(EXERCISE AIM) Could you write out exactly, and only, the lines from the one containing "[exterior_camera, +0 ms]" through the last line of the data, leaving out all pictures?

· · · ·

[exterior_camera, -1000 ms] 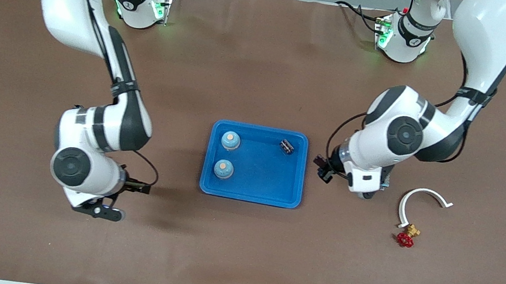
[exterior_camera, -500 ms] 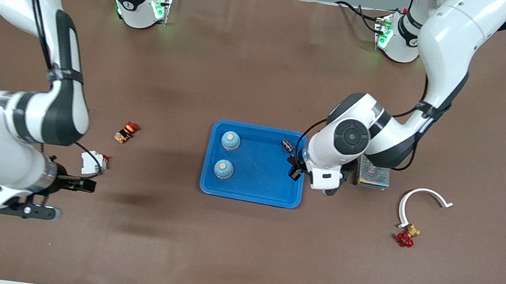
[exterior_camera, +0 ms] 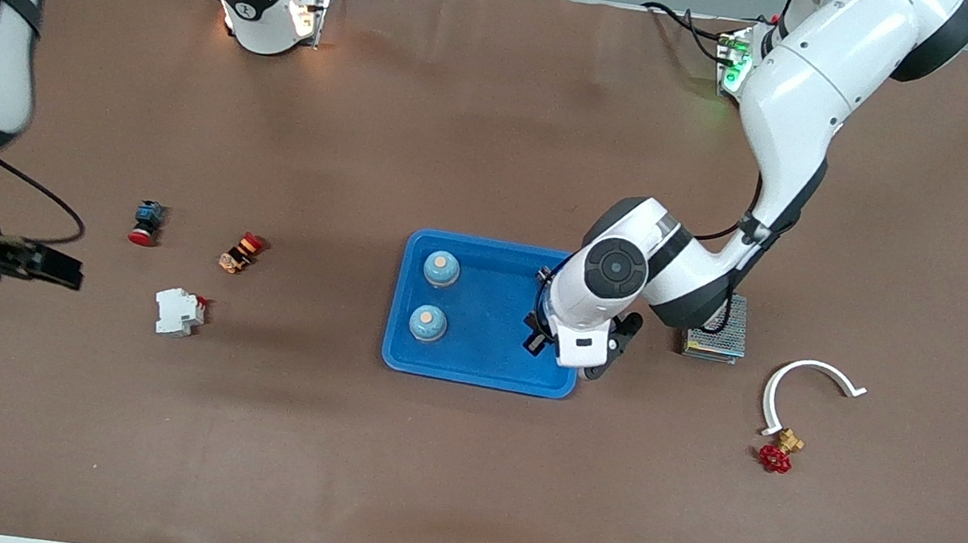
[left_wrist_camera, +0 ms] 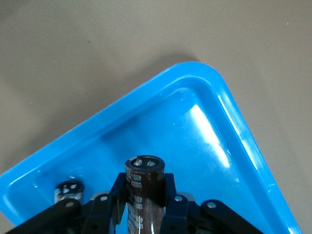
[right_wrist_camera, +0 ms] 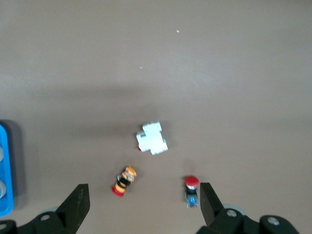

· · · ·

(TASK SOLUTION)
[exterior_camera, +0 ms] 
[left_wrist_camera, +0 ms] 
[right_wrist_camera, +0 ms] 

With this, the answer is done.